Task goal:
Whenever a line in the data contains "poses", show that line.
- Opening Delimiter -
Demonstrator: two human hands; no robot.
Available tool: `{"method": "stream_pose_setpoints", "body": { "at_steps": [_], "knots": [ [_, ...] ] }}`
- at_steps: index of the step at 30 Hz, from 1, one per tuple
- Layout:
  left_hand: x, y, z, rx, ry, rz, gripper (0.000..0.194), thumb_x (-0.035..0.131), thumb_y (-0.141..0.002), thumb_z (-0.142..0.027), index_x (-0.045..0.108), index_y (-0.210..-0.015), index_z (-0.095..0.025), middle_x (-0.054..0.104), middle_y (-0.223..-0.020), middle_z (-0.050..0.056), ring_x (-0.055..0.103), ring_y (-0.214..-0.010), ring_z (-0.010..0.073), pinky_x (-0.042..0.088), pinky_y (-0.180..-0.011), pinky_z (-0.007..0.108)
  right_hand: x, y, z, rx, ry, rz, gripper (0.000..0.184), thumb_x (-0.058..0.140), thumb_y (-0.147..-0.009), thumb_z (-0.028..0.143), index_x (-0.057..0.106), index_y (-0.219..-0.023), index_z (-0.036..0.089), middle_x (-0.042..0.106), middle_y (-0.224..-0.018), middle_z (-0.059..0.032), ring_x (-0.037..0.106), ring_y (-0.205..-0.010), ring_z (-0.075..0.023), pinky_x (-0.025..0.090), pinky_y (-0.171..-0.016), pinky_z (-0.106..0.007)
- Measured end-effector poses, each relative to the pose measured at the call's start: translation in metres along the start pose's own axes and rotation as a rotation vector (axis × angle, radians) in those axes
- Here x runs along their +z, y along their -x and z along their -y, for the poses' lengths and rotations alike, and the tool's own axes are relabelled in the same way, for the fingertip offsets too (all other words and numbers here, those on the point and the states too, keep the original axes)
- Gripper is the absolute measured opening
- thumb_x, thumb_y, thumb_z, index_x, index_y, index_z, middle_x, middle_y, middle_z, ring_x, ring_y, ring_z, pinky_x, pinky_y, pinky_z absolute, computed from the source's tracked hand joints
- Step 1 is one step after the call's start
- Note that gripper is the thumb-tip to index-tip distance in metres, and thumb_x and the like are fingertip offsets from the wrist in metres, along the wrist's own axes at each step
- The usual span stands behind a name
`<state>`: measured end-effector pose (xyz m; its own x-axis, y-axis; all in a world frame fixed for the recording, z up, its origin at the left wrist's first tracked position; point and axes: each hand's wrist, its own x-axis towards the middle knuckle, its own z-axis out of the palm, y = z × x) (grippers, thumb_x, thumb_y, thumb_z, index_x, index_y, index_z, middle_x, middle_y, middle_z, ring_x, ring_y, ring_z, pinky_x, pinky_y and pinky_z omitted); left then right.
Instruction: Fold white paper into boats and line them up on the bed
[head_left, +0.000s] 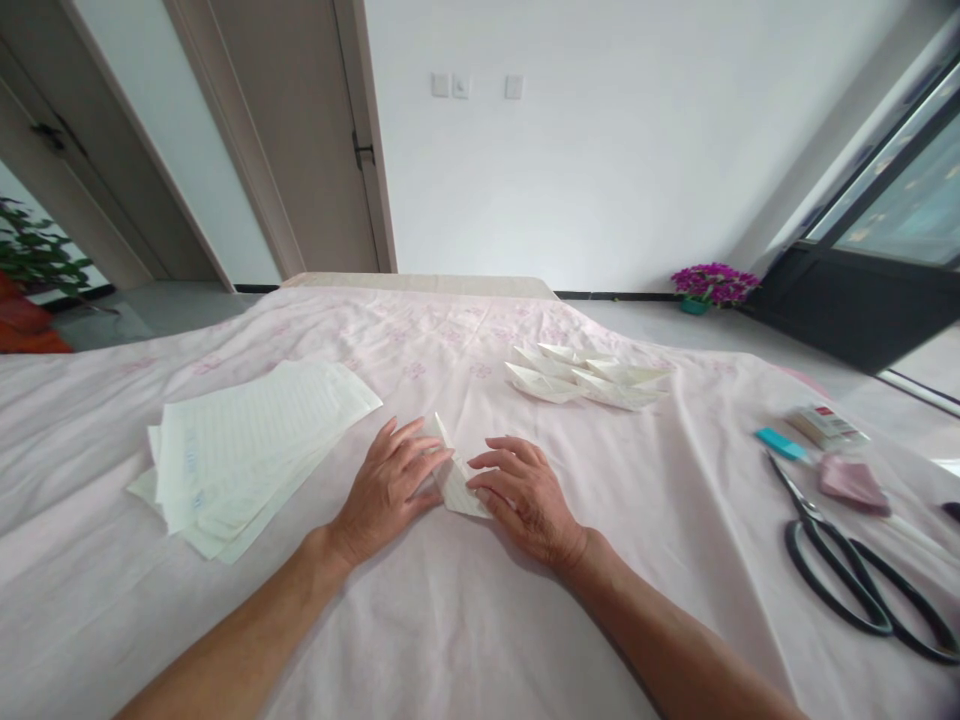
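A small folded piece of white lined paper with a pointed tip stands between my two hands on the pink cloth. My left hand holds its left edge, fingers curved over it and the thumb low down. On the other side my right hand has its fingertips and thumb closed on the paper's right part. The fingers cover some of the folds. Beyond my right hand sits a group of several folded paper boats. To the left of my left hand lies a loose stack of lined paper sheets.
The wrinkled pale pink cloth covers the surface under everything. At the right lie black-handled scissors, a blue eraser, a clear-wrapped packet and a folded pink cloth piece. A pot of magenta flowers stands on the floor.
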<state>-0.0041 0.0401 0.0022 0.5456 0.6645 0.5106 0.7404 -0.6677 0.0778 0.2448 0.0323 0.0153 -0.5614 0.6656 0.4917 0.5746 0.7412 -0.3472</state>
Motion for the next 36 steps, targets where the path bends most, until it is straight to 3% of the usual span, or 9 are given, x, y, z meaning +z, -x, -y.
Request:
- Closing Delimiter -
Solved exercise:
- Measured end-effector poses, each relative to the pose measured at the call's start: translation in metres along the start pose's own axes and rotation as a rotation vector (axis × angle, radians) in those axes
- Here x runs along their +z, y along their -x and z along their -y, for the poses' lengths and rotations alike, and the tool's own axes are relabelled in the same way, for the fingertip offsets too (all other words and numbers here, those on the point and the states too, keep the original axes)

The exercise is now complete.